Der wurde auch tätig: 2007 und 2009 versuchte die Bundesregierung, die Fleischwirtschaft von einem Mindestlohn zu überzeugen. Vergeblich. 2015 drohte Bundeswirtschaftsminister Sigmar Gabriel (SPD) mit Einschränkungen für Werkverträge. Um das zu verhindern, unterzeichneten die sechs größten Schlachtbetriebe im Herbst 2015 eine „Selbstverpflichtung für attraktivere Arbeitsbedingungen“ mit dem Versprechen, nur noch in Deutschland gemeldete sozialversicherungspflichtig Beschäftigte einsetzen zu wollen. Tatsächlich blieb in den Folgejahren die Quote der „eigenen Beschäftigten“ weiter unter 50 Prozent. „Gleichzeitig hat sich der Anteil der Beschäftigten bei Werkvertragsunternehmen nicht verändert“, heißt es im IAQ-Report.

Die Senkung der Lohnkosten durch den Einsatz der Werkvertragsarbeiter setzte sich fort, bis Corona kam. Der hochkochenden Empörung über die Arbeits- und Wohnbedingungen sowie die hohen Infektionszahlen in Schlachtbetrieben begegnete die Branche mit einer neuen Selbstverpflichtung: Die Werkvertragsbeschäftigten sollen jetzt alle eingestellt werden. Selbst bei Tönnies. Der Ruf ist derart ruiniert, dass die Branche selbst zerknirscht Zustimmung äußerte. „Der Verband der Fleischwirtschaft unterstützt das Gesetzesvorhaben der Bundesregierung, das System der Werkverträge abzuschaffen.“ Das war im Frühsommer. Und an diesem Punkt ist das geplante Gesetz auch in der Koalition unstrittig. Das Verbot der Leiharbeit dagegen soll vermieden oder gelockert werden.

Die aus Friesland stammende Unionsabgeordnete Gitta Connemann argumentiert mit „besonderen Auftragsspitzen in der Fleischverarbeitung“, etwa in der Grillsaison. „Hier wollen wir in einem eng begrenzten Rahmen Zeitarbeit erlauben“, sagt die CDU-Politikerin und wirft der SPD Blockade zulasten mittelständischer Wursthersteller vor. „Wir sehen uns zu Unrecht in einen Topf geworfen mit Schlachtern und Zerlegern“, klagt Tobias Metten, dessen Unternehmen im Sauerland Bockwürste produziert. „Ausbeutung gibt es bei uns nicht, wir zerlegen keine Tiere im Akkord.“ Metten beschäftigt 350 Mitarbeiter, davon 100 Werkvertrags- und Leiharbeiter.

Die SPD und die Gewerkschaft Nahrung, Genuss, Gaststätten (NGG) geben sich stur.
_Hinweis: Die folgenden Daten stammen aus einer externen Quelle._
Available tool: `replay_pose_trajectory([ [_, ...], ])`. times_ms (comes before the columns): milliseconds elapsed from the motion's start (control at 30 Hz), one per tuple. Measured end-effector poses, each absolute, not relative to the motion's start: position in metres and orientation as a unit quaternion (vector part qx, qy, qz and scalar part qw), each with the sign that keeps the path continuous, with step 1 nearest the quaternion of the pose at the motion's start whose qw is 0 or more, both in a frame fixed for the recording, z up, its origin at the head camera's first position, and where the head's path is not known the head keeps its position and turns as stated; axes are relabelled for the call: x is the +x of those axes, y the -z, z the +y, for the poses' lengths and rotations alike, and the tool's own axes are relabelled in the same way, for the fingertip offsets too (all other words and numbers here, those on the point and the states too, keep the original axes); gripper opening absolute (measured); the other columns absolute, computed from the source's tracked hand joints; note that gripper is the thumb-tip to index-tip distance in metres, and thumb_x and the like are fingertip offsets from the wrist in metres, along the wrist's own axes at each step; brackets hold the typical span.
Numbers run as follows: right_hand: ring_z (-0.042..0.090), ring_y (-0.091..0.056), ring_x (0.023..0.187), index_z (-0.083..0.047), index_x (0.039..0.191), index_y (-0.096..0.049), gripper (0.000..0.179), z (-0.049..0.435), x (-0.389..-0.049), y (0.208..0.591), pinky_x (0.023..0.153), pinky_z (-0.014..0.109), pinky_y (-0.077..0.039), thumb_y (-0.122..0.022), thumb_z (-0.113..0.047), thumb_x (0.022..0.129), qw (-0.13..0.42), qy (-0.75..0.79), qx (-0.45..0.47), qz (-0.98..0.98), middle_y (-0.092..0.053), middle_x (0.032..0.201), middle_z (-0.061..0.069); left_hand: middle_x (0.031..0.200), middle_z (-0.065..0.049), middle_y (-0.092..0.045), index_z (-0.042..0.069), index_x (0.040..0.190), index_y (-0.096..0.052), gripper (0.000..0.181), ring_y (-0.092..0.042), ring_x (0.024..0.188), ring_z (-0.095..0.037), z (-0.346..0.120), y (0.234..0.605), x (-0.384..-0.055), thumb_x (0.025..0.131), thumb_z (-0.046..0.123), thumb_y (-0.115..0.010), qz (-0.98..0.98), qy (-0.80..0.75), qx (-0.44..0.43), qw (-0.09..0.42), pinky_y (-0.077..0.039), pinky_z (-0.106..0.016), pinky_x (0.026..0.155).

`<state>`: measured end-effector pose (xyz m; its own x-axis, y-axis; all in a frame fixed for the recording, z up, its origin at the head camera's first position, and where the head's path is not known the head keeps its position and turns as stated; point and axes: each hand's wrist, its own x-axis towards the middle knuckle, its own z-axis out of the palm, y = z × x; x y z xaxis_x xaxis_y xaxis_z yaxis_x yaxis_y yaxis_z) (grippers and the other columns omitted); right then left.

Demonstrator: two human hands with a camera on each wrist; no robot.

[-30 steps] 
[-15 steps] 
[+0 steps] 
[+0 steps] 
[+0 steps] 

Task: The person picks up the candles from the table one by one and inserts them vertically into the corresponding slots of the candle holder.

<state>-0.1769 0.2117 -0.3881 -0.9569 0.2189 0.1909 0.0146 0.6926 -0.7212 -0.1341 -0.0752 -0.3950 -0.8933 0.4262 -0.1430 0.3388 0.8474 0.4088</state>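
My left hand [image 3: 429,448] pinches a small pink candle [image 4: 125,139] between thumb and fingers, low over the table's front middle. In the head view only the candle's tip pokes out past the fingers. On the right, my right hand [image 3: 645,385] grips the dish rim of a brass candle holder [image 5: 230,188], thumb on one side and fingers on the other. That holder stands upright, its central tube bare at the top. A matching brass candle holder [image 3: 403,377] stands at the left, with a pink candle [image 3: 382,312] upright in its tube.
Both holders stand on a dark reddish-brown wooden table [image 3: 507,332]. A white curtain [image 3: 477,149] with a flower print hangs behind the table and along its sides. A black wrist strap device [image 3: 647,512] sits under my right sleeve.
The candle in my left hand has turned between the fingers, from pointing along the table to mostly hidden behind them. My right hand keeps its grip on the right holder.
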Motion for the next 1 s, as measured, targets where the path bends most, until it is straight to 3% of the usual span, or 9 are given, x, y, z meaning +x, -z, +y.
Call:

Man habe bereits Zugeständnisse gemacht, da das Verbot von Werkverträgen und Leiharbeit erst ab einer Betriebsgröße mit 50 Beschäftigten greife. Und wenn Leiharbeit weiter möglich sei, würden die Betriebe aus Werkvertragsarbeitern eben Leiharbeiter machen. Schließlich gehe das Argument der saisonalen Auftragsspitzen ins Leere: Mit dem Instrument von Arbeitszeitkonten ließen sich temporäre Großaufträge leicht über Mehrarbeit der Stammbelegschaft abdecken. „Es gibt einen Kompromiss“, heißt es bei SPD und NGG. Aber die SPD braucht ihren Koalitionspartner.

Die Union wiederum bietet drei Auswege an: Leiharbeit nur dann, wenn es Equal Pay vom ersten Tag an gibt; Leiharbeit begrenzt durch eine Quote respektive Begrenzung auf zum Beispiel zehn Prozent der im Betrieb Beschäftigten; und schließlich einen Tarifvorbehalt: Die Tarifparteien, also NGG und Arbeitgeber, könnten sich auf betriebliche Quoten verständigen. Die NGG lehnt das jedoch mit dem Hinweis ab, dass es so gut wie keine Betriebsräte und Tarifverträge in der Billiglohnbranche gibt. Schon gar nicht beim Marktführer Tönnies. Die Gewerkschaft habe schlicht zu wenig Organisationsmacht. Am Ende könnte der Kompromiss aus einer Kombination bestehen: Bestimmte Betriebe dürfen unter bestimmten Bedingungen eine bestimmte Menge von Leiharbeitern für eine bestimmte Zeit einsetzen. Maximal zwei Monate werden gerade diskutiert.